# TASK DESCRIPTION:
Show each line of the data below in which "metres" occurs.
Start of GIVEN MATERIAL
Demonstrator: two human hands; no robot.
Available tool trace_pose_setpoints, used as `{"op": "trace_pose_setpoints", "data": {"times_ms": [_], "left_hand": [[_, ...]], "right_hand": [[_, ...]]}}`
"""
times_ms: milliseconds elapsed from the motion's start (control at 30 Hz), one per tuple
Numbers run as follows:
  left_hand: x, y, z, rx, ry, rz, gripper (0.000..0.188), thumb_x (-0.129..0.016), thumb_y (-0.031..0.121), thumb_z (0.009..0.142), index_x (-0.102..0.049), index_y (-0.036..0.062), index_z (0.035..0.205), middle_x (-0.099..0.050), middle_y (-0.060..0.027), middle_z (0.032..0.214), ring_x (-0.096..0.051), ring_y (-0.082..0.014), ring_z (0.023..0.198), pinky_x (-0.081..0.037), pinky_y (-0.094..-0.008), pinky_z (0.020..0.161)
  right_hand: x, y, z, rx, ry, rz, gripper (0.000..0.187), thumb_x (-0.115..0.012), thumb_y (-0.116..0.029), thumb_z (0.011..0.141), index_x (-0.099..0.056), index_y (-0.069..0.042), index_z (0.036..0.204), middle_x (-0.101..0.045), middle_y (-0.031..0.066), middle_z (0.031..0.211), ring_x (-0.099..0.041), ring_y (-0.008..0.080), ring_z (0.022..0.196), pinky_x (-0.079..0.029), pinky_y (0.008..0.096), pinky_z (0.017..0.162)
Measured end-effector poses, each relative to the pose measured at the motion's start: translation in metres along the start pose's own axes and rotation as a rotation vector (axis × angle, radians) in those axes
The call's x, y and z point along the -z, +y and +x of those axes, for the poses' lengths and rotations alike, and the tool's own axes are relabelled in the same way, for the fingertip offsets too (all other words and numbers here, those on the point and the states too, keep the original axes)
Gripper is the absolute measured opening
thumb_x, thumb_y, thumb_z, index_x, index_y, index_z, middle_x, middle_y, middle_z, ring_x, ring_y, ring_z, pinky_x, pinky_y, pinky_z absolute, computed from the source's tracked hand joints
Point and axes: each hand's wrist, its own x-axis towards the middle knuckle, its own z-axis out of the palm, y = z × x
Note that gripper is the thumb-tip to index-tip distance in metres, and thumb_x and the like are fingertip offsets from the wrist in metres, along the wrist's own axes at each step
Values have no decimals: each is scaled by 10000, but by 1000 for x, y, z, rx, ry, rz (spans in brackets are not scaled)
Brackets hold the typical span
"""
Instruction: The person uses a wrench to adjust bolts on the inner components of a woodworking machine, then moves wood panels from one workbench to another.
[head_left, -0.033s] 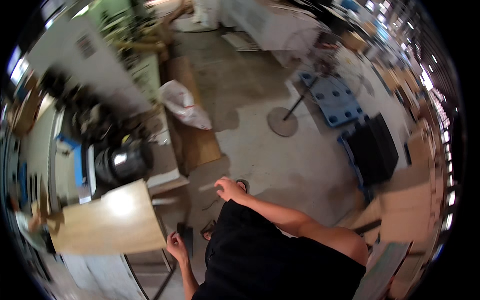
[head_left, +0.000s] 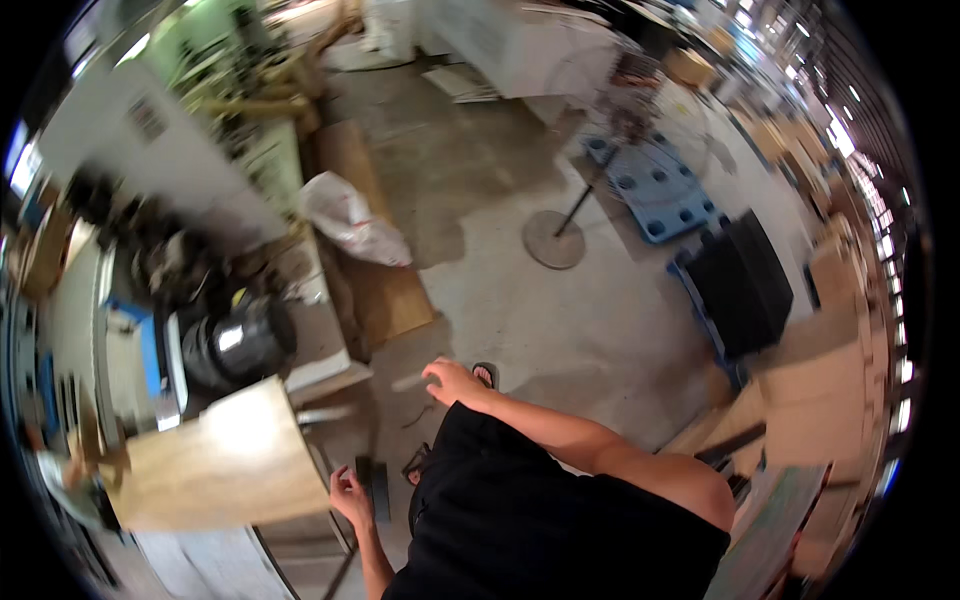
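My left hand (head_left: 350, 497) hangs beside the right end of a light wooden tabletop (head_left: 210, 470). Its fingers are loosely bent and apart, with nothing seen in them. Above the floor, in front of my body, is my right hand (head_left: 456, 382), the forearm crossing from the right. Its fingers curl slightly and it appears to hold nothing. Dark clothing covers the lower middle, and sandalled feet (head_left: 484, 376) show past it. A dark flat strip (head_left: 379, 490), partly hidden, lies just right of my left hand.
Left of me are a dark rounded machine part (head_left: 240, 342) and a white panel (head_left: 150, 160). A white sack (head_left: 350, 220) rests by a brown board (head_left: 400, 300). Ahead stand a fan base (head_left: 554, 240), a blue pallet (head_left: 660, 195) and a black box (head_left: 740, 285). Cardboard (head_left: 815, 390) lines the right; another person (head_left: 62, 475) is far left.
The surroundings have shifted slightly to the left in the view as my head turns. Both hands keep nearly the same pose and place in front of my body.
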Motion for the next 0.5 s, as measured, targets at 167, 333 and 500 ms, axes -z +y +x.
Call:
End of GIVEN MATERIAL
# ANSWER SECTION:
Measured end-effector poses, each relative to the pose measured at the motion's start: translation in metres along the start pose's own axes and rotation as a rotation vector (axis × angle, radians) in those axes
Note that gripper is the thumb-tip to index-tip distance in metres, and thumb_x and the like are fingertip offsets from the wrist in metres, along the wrist's own axes at each step

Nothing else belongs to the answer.